El presidente de Nicaragua, Daniel Ortega, afirmó que en el país “no volverá a haber elecciones” para impedir que la oposición recupere el poder, una declaración que refuerza su intención de mantener el control político junto con su esposa, Rosario Murillo. El mandatario hizo el anuncio durante la conmemoración del 47 aniversario de la revolución sandinista, a un año de que concluya el actual periodo presidencial iniciado en 2022.

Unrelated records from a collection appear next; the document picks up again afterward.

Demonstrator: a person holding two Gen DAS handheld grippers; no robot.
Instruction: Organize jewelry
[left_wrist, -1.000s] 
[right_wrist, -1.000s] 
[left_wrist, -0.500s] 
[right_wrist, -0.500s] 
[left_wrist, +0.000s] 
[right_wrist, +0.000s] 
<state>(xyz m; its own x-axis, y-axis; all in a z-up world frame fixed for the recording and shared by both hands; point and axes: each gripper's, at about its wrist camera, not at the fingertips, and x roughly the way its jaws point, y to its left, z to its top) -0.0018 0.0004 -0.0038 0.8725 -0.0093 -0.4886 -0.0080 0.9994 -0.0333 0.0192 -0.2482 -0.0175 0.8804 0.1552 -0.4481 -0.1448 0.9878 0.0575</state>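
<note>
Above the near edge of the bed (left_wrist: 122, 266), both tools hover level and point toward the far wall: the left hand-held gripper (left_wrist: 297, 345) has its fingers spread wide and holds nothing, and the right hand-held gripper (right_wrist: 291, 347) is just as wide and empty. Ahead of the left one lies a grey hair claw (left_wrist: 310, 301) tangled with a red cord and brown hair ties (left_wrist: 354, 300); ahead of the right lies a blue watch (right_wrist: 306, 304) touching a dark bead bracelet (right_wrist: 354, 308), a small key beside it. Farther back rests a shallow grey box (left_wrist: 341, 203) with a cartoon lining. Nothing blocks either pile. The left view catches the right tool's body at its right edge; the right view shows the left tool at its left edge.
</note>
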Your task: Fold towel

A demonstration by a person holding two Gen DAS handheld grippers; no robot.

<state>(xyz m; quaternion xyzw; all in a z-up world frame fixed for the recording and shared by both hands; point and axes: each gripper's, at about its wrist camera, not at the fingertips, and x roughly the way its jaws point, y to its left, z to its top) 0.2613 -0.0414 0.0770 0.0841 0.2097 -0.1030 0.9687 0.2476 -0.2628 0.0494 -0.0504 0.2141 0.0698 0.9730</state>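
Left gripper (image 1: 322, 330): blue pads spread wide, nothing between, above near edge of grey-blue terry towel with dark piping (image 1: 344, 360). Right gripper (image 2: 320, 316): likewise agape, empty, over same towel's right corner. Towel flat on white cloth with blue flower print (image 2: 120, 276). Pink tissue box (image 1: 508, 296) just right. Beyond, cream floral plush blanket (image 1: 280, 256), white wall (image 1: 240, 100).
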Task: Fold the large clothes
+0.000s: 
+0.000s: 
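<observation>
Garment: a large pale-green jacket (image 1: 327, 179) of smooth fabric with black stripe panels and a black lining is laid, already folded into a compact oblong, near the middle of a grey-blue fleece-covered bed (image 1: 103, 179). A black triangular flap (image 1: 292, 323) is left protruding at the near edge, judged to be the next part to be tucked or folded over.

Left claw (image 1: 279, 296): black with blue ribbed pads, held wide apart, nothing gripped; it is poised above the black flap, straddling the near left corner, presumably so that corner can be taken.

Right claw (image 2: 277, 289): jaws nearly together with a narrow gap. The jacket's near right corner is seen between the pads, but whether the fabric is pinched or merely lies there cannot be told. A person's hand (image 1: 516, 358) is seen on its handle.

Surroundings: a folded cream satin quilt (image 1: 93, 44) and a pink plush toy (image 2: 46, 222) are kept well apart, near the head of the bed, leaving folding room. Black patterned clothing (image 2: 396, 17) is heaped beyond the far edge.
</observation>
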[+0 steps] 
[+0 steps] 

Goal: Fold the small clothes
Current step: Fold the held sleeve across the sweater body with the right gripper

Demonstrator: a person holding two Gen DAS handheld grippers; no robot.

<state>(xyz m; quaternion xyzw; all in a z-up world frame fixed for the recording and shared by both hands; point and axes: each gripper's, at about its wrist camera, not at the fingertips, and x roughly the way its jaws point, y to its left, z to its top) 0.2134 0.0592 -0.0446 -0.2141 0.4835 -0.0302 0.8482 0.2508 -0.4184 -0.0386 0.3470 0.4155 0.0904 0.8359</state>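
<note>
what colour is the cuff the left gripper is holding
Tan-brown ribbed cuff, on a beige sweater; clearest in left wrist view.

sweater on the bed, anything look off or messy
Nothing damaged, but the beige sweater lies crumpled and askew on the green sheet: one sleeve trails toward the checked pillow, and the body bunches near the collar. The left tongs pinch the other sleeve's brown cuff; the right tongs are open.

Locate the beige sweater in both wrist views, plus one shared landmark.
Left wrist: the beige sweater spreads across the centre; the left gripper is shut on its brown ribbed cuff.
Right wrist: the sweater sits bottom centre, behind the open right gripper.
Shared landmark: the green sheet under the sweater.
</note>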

Ortega sostuvo que los partidos opositores respaldados, según él, por intereses extranjeros no volverán a gobernar Nicaragua. Sus declaraciones generaron una rápida respuesta del dirigente opositor Félix Maradiaga, quien aseguró que el mensaje refleja temor y confirma la intención del oficialismo de impedir cualquier competencia democrática. Maradiaga fue encarcelado antes de las elecciones de 2021 y posteriormente expulsado del país.
Nicaragua enfrenta una prolongada crisis política desde 2018, cuando la represión de protestas antigubernamentales dejó más de 300 personas fallecidas, de acuerdo con organismos de derechos humanos. Desde entonces, el gobierno ha recibido críticas y sanciones internacionales por el deterioro de las libertades democráticas.